(WHAT TO WORK ON):
Give back exactly the stretch of data below from the line holding "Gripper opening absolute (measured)" through the line holding "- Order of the", both ends included, and leave the remaining lines out.

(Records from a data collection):

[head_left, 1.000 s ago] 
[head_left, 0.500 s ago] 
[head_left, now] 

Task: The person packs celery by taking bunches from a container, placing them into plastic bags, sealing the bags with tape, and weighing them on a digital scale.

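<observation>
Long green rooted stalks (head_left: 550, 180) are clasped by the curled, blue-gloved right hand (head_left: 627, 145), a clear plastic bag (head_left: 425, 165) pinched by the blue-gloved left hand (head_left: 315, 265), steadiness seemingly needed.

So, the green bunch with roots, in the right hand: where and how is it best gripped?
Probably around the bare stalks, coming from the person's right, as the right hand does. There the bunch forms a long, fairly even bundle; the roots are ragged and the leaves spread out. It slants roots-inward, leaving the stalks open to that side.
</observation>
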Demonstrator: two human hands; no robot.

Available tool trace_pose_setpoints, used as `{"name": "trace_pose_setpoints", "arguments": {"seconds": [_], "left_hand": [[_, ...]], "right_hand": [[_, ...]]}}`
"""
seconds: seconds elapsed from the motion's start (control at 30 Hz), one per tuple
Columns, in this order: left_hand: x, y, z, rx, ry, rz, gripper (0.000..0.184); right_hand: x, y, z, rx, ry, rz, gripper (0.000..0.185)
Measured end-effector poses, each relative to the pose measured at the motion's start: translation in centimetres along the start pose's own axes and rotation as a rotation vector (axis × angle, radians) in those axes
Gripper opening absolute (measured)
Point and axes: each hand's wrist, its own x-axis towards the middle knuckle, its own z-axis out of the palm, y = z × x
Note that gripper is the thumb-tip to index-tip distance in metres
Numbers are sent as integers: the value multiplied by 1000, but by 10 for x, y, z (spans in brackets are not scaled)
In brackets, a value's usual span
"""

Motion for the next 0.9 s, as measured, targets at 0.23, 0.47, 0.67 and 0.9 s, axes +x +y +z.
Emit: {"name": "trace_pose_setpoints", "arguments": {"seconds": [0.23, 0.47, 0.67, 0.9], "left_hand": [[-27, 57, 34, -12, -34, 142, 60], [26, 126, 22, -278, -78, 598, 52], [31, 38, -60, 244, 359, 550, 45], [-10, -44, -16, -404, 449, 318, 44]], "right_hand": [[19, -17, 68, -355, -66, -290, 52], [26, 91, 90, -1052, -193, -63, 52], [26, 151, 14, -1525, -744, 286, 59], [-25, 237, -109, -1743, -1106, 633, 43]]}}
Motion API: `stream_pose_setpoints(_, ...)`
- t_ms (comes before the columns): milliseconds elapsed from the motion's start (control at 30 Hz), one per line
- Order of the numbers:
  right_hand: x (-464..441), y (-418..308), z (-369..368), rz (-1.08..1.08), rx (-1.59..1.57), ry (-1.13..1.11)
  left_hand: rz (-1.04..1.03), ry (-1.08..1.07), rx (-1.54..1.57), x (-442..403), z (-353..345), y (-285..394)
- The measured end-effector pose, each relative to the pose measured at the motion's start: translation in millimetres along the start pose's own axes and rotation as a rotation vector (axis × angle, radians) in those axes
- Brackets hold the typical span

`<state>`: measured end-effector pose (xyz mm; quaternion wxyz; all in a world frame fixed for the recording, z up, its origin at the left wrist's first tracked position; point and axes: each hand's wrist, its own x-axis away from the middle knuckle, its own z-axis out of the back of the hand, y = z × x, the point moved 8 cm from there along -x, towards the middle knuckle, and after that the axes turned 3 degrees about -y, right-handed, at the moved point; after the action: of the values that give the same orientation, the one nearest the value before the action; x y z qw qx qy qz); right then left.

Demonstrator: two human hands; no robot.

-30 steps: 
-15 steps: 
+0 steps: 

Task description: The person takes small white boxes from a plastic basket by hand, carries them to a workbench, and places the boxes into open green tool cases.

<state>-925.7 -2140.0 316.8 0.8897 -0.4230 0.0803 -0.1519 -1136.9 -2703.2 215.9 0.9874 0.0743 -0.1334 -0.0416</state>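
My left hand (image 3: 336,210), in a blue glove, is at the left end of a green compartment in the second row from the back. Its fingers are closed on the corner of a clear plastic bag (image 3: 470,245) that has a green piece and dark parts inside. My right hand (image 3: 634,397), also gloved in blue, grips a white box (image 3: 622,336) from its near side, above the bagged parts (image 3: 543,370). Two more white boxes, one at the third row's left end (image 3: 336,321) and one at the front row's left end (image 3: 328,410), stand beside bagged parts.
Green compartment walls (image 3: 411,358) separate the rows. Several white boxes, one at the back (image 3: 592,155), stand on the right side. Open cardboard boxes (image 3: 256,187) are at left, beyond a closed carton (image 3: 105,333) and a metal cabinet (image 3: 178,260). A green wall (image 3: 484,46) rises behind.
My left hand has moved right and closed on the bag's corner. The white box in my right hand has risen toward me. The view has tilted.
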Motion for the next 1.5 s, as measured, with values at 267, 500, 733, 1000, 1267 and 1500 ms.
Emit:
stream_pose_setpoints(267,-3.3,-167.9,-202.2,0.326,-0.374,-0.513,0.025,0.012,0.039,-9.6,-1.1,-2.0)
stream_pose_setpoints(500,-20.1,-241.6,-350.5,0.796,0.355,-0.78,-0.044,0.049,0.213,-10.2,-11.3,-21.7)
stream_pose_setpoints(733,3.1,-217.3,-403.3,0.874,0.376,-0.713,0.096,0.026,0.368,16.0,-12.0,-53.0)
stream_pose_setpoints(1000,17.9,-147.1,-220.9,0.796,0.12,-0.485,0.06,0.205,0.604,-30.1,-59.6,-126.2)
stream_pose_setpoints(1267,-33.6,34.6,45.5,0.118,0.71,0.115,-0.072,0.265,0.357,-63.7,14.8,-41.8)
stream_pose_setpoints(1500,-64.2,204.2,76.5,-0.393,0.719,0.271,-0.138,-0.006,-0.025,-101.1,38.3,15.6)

(OUTPUT OF THE TASK):
Gripper opening absolute (measured)
Point and axes: each hand's wrist, its own x-axis towards the middle knuckle, its own z-axis out of the palm, y = z × x
Note that gripper is the thumb-tip to index-tip distance in metres
Numbers are sent as integers: the value multiplied by 1000, but by 10 for x, y, z (spans in brackets are not scaled)
In brackets, a value's usual span
"""

Motion for the next 0.9 s, as measured, targets at 0.23, 0.47, 0.67 and 0.9 s, axes +x +y +z.
Emit: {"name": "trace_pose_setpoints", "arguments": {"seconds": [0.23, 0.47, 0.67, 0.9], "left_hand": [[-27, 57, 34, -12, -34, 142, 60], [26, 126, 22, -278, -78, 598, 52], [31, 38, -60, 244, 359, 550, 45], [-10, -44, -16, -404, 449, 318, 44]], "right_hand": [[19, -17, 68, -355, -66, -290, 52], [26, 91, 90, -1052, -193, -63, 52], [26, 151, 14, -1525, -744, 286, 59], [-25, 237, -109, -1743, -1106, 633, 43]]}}
Motion API: `stream_pose_setpoints(_, ...)`
- t_ms (comes before the columns): milliseconds elapsed from the motion's start (control at 30 Hz), one per line
- Order of the numbers:

This answer requires nothing else.